El otro día Iñaki Gabilondo nos sorprendía al reconocer que Aznar tenía razón en su planteamiento de lucha contra el terrorismo. Su reacción, concomitante al fallo del Tribunal de Estrasburgo, podría explicarse de muchas maneras, según el encuadre que se le diera. Pero a mí me interesa desvelar y entender la ideología y la psicología subyacentes a su paradójica afirmación. Tenemos por un lado, mirándolo desde la óptica psicológica retorcida pero inmediata, su tartufería de sacerdote resentido, esa falsa humildad nacida de un violento orgullo, que explicaría en parte que admitiera haber estado en un error (sintiendo que tiene, pese a todo, en el fondo y en lo fundamental, la razón).
Pero en el terreno ideológico, que es en sus sustratos más hondos también psicológico, las explicaciones van menos dirigidas al personaje en particular y sus circunstancias y revelan algunos aspectos de la forma de pensar de los progresistas.
Debemos partir de una constatación: en política, la mano izquierda es la que se eleva para el saludo demagógico, la que arrea la bofetada coactiva, así como la que se mete en el bolsillo del contribuyente (ese ser abstracto cuyo rol social pasa por convertirse en socio capitalista de la ruinosa empresa del gasto público). La mano derecha permanece escondida en la espalda, invisible y solamente algunos tipos despiertos como Adam Smith se percatan de que dirige el mercado y, en general, todas las cosas, en este mundo de necesidades y escaseces. En general los progresistas creen que se puede progresar a empujones, tantas veces empellones, de esa mano izquierda grande, visible, torpe y de ruda fuerza. Los liberales en cambio piensan que es mejor dejar actuar a esa otra mano, la derecha, que con suavidad quita y pone, ordena y deshace, y va poco a poco moldeando la bella y proporcionada escultura de una sociedad próspera y libre.
En su permanente campaña propagandística, los ideólogos y creyentes del gran sueño progresista, sugieren que "la derecha" no quiere solucionar los problemas, que no quiere mejorar las cosas, es más: desea mantener un status quo de desigualdad e injusticia que beneficia sólo a unos pocos (exactamente lo que se decía de la política de Aznar contra ETA). Concretamente en el terreno de la justicia, los sacerdotes de la religión progresista mantienen vivos varios mitos, a cual más erróneo y dañino. Por encima de todos hay dos:
Primero tenemos el mito de la tabla rasa, de la mente humana perfectamente moldeable por la sociedad, que les mueve a creer con firmeza en la posibilidad de reformar al delincuente y al malvado inculcándoles los valores "sociales" de los que parecen haberse desviado y así poder reinsertarle en la sociedad (el diálogo con ETA todo lo puede). Pensemos en todos esos delincuentes que salen a la calle "reinsertados", y vuelven a delinquir.

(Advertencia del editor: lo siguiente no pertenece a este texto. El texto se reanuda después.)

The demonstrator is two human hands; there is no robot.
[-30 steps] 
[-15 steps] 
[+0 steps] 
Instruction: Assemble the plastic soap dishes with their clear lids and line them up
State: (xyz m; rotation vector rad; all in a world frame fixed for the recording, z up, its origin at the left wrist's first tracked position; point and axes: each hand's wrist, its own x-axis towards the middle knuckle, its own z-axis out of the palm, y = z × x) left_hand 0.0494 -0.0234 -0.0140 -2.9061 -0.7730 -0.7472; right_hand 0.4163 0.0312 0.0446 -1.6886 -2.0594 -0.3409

Segundo tenemos el mito del positivismo jurídico, según el cual lo que dicte un juez es la verdad. La autoridad, en este caso la judicial, determina lo que es correcto o incorrecto, lo que es bueno y malo, lo que es justo e injusto, lo que es cierto y lo que es falso. Así, la sentencia del 11-M no merece ya revisión alguna, es la verdad, y cualquier intento de revisarla responde a algún perverso y espurio interés político o a una conspiranoia demencial.
Por otro lado, y relacionado sólo parcialmente con la justicia, tenemos el mito político de la democracia absoluta, según el cual todos los votos son idénticamente legítimos, de modo que todas las ideas que representan deben ser representadas dentro del marco institucional democrático. Este mito se asienta en el relativismo moral, en el polilogismo según el cual tanto valen unas ideas como otras, siendo a priori solamente distintos puntos de vista con igual peso racional, lógico y moral, que adquieren mayor peso de legitimidad exclusivamente en función del número de votos. Los cientos de miles de votos de ETA serían pues tan válidos como cualesquiera otros, así como las ideas (ay, y los actos a los que conducen) votadas. No es de extrañar, por tanto, que se quiera dialogar con ellos, al considerar que sus X mil votos les hacen dignos representantes de una parte no desdeñable de la "ciudadanía" que merece ocupar las instituciones.
En el caso que nos ocupa, con el fallo de Estrasburgo el positivismo jurídico se ha impuesto al deseo de reinsertar a los etarras en la política y la sociedad, y se ha impuesto además desde las instituciones europeas, tan veneradas por los progresistas de mentalidad provinciana de nuestro país. Hay que acatar y callar. Pero Aznar tenía razón desde el principio, y ellos estaban entonces y están ahora equivocados de raíz.